Field Interpolation
A robust field interpolation is the prerequisite for pushing particles. This example demonstrates the construction of scalar/vector field interpolators for Cartesian/Spherical grids. If the field is analytic, you can directly pass the generated function to prepare.
using TestParticle
using StaticArrays
using Chairmarks
function setup_spherical_field(ns = 16)
r = logrange(0.1, 10.0, length = ns)
r_uniform = range(0.1, 10.0, length = ns)

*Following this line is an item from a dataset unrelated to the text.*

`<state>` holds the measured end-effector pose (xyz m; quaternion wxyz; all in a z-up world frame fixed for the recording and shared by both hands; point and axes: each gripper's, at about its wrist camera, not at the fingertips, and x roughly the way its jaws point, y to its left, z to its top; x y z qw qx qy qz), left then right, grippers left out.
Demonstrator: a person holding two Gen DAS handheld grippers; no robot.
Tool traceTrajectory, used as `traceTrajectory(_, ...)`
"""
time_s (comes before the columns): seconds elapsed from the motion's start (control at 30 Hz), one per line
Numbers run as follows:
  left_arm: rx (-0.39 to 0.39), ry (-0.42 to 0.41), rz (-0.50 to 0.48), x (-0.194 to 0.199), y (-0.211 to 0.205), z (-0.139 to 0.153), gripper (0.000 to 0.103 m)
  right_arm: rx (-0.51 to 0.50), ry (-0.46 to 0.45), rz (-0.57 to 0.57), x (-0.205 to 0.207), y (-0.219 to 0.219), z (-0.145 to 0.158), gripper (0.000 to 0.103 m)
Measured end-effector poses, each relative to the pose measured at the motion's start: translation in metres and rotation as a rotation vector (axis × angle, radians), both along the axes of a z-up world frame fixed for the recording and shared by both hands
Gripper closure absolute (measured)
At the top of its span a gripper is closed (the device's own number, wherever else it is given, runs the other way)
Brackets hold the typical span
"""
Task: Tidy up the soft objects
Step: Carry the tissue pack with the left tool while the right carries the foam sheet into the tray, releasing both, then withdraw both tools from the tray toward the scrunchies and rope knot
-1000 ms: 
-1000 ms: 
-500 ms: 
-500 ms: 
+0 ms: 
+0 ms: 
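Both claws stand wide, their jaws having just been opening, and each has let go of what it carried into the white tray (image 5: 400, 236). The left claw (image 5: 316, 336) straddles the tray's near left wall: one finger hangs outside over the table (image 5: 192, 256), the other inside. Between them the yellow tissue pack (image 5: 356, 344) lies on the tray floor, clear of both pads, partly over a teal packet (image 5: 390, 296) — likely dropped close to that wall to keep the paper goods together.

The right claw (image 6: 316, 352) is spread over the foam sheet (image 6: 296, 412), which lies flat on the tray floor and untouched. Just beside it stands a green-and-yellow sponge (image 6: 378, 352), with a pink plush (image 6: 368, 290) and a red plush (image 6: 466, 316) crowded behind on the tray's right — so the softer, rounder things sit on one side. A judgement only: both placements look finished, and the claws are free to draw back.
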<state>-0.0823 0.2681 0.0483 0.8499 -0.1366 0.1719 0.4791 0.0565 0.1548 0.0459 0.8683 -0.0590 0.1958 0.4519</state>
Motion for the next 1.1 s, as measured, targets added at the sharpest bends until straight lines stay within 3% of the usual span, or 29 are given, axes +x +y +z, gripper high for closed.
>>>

θ = range(0, π, length = ns)
ϕ = range(0, 2π, length = ns)
B₀ = 1e-8 # [nT]
B = zeros(3, length(r), length(θ), length(ϕ)) # vector
A = zeros(length(r), length(θ), length(ϕ)) # scalar
for (iθ, θ_val) in enumerate(θ)
sinθ, cosθ = sincos(θ_val)
B[1, :, iθ, :] .= B₀ * cosθ
B[2, :, iθ, :] .= -B₀ * sinθ
A[:, iθ, :] .= B₀ * sinθ
end
B_field_nu = build_interpolator(StructuredGrid, B, r, θ, ϕ)
A_field_nu = build_interpolator(StructuredGrid, A, r, θ, ϕ)
B_field = build_interpolator(StructuredGrid, B, r_uniform, θ, ϕ)
A_field = build_interpolator(StructuredGrid, A, r_uniform, θ, ϕ)
return B_field_nu, A_field_nu, B_field, A_field
end
function setup_cartesian_field(ns = 16)
x = range(-10, 10, length = ns)
y = range(-10, 10, length = ns)
z = range(-10, 10, length = ns)
B = zeros(3, length(x), length(y), length(z)) # vector
B[3, :, :, :] .= 10e-9
A = zeros(length(x), length(y), length(z)) # scalar
A[:, :, :] .= 10e-9
B_field = build_interpolator(B, x, y, z)
A_field = build_interpolator(A, x, y, z)
return B_field, A_field
end
function setup_cartesian_nonuniform_field()
x = logrange(0.1, 10.0, length = 16)
y = range(-10, 10, length = 16)
z = range(-10, 10, length = 16)
B = zeros(3, length(x), length(y), length(z)) # vector
B[3, :, :, :] .= 10e-9
A = zeros(length(x), length(y), length(z)) # scalar
A[:, :, :] .= 10e-9
B_field = build_interpolator(RectilinearGrid, B, x, y, z)
A_field = build_interpolator(RectilinearGrid, A, x, y, z)
return B_field, A_field
end
function setup_time_dependent_field(ns = 16)
x = range(-10, 10, length = ns)
y = range(-10, 10, length = ns)
z = range(-10, 10, length = ns)
# Create two time snapshots
B0 = zeros(3, length(x), length(y), length(z))
B0[3, :, :, :] .= 1.0 # Bz = 1 at t=0
B1 = zeros(3, length(x), length(y), length(z))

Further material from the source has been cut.